Wondering how to start a business on the side? From candlemaking and copywriting to selling online, you’ll be joining a growing trend.
In fact, research from across the UK shows that 35 per cent of people in the UK now run their own side hustle.
From finding your idea and writing a business plan to practical tips on tax and funding, read our quick-start guide to starting a side business in the UK.
A side hustle is a job you have on the side of your main job. It can often be something that starts out as a hobby but turns into a way of earning extra cash.
The first thing you’re going to need is an excellent idea and a unique name. Make sure you’re passionate about your business as you’ll need to put time and energy into it – on top of your main job.
Writing a business plan is a good way to explore opportunities for your business and understand your competitors.
When you register as self-employed, you’ll need to choose a legal structure for your business. There are three types to choose from: sole trader, partnership, or limited company.
You should also make sure you have the correct licenses and that you’re following government legislation.
Our guide to side hustle legal obligations has more information on what you should consider.
Do you need to pay tax on your side hustle? The short answer is, it depends. Everyone has a £1,000 tax-free trading allowance, so you don’t need to tell HMRC about any income if it’s less than that in one tax year.
If you’re likely to go over that threshold, make sure you’re registered as self-employed and that you file your tax return in January.

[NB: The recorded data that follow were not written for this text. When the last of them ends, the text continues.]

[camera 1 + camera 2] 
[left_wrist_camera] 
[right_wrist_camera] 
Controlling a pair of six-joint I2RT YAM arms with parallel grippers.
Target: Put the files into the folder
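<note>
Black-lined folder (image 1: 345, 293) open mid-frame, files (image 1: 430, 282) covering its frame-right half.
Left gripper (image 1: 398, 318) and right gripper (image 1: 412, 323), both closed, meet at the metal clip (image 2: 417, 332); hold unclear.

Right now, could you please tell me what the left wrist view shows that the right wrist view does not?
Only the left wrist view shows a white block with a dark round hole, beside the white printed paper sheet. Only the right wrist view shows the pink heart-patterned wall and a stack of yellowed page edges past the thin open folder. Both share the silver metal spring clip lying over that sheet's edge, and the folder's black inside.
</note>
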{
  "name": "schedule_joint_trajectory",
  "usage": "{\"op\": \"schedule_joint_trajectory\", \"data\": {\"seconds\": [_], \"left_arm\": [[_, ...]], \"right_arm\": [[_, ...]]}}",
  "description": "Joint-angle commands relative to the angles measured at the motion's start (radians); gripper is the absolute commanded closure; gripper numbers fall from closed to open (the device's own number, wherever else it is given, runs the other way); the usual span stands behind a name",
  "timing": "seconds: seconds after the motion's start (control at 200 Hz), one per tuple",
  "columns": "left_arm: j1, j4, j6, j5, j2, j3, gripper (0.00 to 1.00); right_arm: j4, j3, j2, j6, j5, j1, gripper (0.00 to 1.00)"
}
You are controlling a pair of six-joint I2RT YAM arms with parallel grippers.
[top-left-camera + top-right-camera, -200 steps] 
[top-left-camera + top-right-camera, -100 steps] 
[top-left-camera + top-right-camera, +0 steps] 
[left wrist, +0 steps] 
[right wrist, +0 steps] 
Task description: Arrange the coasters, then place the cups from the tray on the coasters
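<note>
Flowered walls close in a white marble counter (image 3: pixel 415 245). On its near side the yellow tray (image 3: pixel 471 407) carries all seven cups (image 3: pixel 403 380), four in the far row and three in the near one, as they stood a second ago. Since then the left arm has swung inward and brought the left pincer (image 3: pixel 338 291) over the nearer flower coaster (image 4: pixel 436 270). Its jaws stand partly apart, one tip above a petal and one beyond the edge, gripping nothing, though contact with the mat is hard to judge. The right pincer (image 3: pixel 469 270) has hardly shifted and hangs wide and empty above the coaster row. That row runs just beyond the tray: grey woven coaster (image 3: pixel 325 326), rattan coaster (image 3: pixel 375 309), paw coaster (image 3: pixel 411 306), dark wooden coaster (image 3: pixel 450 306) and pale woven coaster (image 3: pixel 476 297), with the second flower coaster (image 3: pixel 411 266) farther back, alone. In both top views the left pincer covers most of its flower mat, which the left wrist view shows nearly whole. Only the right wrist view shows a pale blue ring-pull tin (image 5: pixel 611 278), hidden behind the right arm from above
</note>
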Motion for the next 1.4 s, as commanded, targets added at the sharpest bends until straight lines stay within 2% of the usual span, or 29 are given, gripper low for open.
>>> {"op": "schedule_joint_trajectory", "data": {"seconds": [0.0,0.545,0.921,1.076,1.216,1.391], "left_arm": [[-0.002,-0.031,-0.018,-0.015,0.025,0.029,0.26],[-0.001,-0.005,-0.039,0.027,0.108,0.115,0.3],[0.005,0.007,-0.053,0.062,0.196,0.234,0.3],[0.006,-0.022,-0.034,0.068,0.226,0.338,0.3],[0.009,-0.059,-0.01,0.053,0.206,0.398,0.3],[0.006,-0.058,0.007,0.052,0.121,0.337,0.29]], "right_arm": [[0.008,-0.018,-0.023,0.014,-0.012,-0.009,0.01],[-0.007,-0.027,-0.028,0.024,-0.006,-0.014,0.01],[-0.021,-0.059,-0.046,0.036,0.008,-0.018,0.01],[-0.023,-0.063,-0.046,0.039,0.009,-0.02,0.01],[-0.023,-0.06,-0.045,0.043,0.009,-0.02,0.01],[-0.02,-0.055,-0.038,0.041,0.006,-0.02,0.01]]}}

Read our guide to second job tax to find out more about when you need to start paying tax.
You might want to consider crowdfunding as a way to fund your passion project. If it’s a new product you want to sell online then crowdfunding can be a great way to get a prototype built, and test the water with your idea.
You could also look into whether you’re eligible for any small business grants.
It can be difficult to know what insurance you need, particularly if it’s only for a side gig. But even if you’re only trading part-time, it’s important to make sure you’re protected.
Insurance protects you against the everyday risks of running a business such as accidents, damage, and legal fees. The type of business insurance you’ll need depends on your business.
Here are some of the key insurance covers you might need:
It can be really challenging to know when to quit your main job and rely on your side business for an income. And there may not be an ideal time. But with thought and planning you can set the foundations for success.
Signs it might be time to take your side gig full time:
Before you decide to take your side hustle full time, here are some key things to get in order first.
Create a budget – make sure you have a plan for your personal and business finances so you know exactly what’s going in and out. Download your free budget template to get started.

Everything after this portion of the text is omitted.